Using the data beneath this instruction, retype only the lines from the one that contains "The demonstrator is" down to the one that contains "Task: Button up", both included, exactly as they appear.

INPUT DATA START

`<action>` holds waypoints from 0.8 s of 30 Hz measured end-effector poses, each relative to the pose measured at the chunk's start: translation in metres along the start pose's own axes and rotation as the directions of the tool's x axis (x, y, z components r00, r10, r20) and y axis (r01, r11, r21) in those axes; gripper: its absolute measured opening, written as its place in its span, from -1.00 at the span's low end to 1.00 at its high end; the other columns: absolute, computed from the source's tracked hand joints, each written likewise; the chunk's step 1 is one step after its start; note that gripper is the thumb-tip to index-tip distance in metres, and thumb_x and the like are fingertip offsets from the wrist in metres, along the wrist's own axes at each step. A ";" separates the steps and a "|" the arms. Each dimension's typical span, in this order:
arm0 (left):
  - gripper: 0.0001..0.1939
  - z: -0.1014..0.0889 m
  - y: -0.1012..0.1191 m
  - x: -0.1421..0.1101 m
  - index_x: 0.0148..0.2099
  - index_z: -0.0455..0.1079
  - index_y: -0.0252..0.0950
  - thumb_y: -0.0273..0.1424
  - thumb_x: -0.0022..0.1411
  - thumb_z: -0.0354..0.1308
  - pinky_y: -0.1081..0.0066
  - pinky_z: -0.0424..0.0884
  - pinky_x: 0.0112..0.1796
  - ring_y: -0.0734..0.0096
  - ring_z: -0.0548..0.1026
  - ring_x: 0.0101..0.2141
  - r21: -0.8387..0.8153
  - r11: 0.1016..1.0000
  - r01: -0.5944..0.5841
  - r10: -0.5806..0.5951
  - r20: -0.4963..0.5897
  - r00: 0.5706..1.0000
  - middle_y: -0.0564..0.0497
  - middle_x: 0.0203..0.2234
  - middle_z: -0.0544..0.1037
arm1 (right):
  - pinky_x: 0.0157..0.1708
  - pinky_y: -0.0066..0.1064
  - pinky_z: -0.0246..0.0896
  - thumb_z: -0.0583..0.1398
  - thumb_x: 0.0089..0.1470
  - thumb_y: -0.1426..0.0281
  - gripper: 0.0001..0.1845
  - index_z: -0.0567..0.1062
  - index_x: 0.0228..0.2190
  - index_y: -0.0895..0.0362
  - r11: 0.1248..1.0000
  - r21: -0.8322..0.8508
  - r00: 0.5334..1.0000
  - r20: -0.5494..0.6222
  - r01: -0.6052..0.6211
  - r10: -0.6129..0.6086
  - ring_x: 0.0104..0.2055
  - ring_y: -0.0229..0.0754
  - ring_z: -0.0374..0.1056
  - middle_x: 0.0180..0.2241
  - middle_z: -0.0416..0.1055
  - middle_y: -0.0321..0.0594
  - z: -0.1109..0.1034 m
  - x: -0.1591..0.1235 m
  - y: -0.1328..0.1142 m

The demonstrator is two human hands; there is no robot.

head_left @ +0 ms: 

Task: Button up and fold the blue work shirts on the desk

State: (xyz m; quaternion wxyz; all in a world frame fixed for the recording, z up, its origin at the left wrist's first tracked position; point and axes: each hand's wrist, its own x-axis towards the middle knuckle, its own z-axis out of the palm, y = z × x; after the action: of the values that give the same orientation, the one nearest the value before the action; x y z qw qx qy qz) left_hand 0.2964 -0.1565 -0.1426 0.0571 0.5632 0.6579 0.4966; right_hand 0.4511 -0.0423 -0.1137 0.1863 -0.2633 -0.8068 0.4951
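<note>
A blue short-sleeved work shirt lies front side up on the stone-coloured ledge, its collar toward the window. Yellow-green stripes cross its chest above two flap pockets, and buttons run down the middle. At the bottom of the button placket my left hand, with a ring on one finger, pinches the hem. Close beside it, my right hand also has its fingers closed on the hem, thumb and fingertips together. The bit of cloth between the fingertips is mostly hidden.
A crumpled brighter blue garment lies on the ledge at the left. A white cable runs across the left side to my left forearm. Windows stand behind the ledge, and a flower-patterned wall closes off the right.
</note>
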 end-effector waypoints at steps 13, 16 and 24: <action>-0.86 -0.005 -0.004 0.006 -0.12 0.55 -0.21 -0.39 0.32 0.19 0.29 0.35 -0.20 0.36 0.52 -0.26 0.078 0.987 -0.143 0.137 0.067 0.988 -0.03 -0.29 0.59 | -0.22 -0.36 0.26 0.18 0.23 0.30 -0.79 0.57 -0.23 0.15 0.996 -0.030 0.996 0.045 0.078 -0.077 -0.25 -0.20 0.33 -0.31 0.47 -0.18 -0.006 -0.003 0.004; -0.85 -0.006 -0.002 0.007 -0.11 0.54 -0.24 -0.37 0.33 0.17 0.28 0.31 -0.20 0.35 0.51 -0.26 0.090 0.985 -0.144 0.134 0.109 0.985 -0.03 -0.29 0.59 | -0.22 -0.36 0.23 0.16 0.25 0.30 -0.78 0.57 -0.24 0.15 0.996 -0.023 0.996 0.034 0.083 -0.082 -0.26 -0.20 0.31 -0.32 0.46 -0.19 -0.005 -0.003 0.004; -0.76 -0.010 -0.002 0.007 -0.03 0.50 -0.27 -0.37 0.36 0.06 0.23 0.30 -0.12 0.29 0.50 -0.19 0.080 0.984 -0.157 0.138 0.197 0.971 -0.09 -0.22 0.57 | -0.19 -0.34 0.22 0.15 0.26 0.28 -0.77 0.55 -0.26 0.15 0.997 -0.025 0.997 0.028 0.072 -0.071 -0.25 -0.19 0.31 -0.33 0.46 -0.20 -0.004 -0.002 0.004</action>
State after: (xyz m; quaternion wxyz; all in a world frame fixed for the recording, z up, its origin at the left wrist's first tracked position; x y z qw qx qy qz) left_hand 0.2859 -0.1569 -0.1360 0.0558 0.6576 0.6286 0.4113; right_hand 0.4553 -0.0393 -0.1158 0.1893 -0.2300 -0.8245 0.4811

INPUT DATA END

[SOLUTION]
The demonstrator is two human hands; there is no robot.

head_left @ +0 ms: 

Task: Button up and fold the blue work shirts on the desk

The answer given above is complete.